Orriols a été exagérée, et le président a une responsabilité importante à cet égard, qui l’a nommée chef de l’opposition.
Pour comprendre la spécificité de la Catalogne, Sanjaume explique que la montée d’Aliança ne s’explique pas seulement par « la frustration » que le « processus » a généré dans le mouvement indépendantiste. Cela est également compréhensible, selon lui, parce que « la chute de l’hégémonie » que Convergència avait autrefois rendue « inévitable l’apparition de partis concurrents » à sa droite. En outre, lorsqu’Aliança entre au Parlement en 2024, elle a renforcé « son quota de financement et son quota médiatique ». Cela a été décisif pour sa consolidation.
C’est la poule aux œufs d’or que recherchent les partis. López est clair sur le fait que la première règle est de n’acheter ni l’agenda ni le cadre discursif de l’extrême droite, ainsi que les médias qui n’amplifient pas leurs messages.
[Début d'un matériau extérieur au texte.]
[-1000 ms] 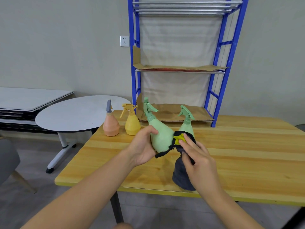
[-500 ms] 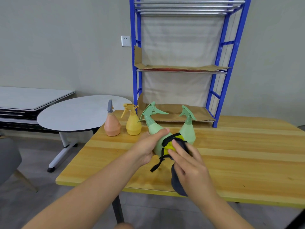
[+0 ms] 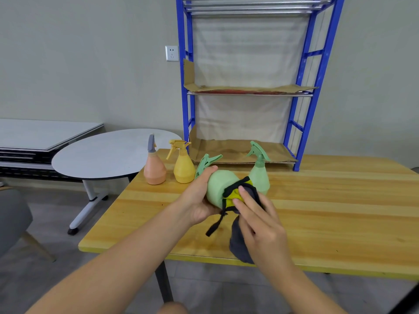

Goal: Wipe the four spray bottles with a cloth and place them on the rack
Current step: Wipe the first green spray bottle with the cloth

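My left hand (image 3: 199,200) grips a light green spray bottle (image 3: 218,186), tipped so its base faces me and its nozzle points away to the left. My right hand (image 3: 260,223) holds a dark grey and yellow cloth (image 3: 238,196) against the bottle's base. Standing on the wooden table (image 3: 317,211) are a second green bottle (image 3: 259,175), a yellow bottle (image 3: 183,165) and a peach bottle with a grey nozzle (image 3: 154,167). The blue rack (image 3: 303,87) stands at the table's far edge, with cardboard on its shelves.
A round white table (image 3: 106,155) stands to the left of the wooden table. A grey chair (image 3: 11,218) sits at the far left. Stacked panels (image 3: 34,137) lie along the left wall.
The held green bottle has tipped from upright to lying nearly flat, nozzle away. The cloth has shifted from its side onto its base.
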A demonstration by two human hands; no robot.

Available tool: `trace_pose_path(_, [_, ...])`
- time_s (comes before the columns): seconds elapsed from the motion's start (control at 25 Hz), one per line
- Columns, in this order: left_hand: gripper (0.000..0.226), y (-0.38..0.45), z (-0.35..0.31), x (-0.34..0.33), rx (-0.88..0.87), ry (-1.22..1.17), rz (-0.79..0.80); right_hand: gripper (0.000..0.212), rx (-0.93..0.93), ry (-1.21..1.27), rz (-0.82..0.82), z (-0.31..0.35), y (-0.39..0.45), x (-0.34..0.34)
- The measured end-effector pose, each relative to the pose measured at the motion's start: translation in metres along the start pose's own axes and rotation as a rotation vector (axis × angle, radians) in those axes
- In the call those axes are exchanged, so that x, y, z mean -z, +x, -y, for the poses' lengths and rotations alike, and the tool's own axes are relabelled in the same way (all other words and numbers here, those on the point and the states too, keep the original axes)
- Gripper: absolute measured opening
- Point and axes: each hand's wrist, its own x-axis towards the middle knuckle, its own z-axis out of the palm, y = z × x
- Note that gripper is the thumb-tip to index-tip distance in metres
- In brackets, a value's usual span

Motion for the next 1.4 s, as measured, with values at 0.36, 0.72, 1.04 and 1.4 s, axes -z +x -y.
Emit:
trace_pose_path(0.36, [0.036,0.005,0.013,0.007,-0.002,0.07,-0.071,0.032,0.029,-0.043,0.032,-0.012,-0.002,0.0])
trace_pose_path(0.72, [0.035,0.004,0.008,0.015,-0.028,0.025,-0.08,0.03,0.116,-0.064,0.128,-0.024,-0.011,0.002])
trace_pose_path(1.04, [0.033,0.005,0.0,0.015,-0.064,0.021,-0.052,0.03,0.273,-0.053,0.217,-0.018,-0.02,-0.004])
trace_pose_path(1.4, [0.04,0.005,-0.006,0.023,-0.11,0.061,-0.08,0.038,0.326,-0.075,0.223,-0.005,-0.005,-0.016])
Selon lui, la formule implique de se concentrer sur des politiques publiques qui réduisent les inégalités pour promouvoir la cohésion sociale et sur une histoire positive de coexistence qui transmet « l’espoir », en tenant compte du fait que les campagnes d’extrême droite sont basées sur « la peur et le rejet ». Il y a des références, assure-t-il, et cite le cas de Zohran Mamdani à New York ou de Catherine Connolly en Irlande.

L’hémicycle du Parlement de Catalogne, vide avant le début d’une séance plénière. / Zowy Voeten / EPC
Pour Barrio, le point de départ pour élaborer une bonne stratégie est de reconnaître qu’il existe des questions qui préoccupent les citoyens et auxquelles jusqu’à présent les partis traditionnels n’ont pas répondu parce qu’ils considéraient qu’elles n’étaient pas vraies. « Il faut accepter l’existence de problèmes qui n’ont pas été reconnus, comme le choc culturel provoqué par l’immigration ou la réaction à l’agenda 2030 ou au féminisme », estime la politologue.
Sanjaume évoque le concept de démocratie militante, qui se défend activement contre les acteurs qui veulent la détruire de l’intérieur. Il juge intolérable que l’extrême droite, issue du Parlement, puisse vilipender un député pour le simple fait de porter le voile. C’est ce qu’Orriols a fait à plusieurs reprises contre le député ERC Najat Driouech. « Cela doit être sanctionné dès le premier jour. Les minorités sont volontiers persécutées », prévient-il. Cardenal soulève deux autres questions : la première, la lutte incessante contre la « désinformation » sur laquelle des partis comme Aliança ou Vox soutiennent leurs discours. La seconde prévient qu’il n’est pas opportun de « moraliser ou disqualifier » les électeurs – ou électeurs potentiels – d’extrême droite. « Cela ne les aide pas à revenir aux partis traditionnels », souligne-t-il.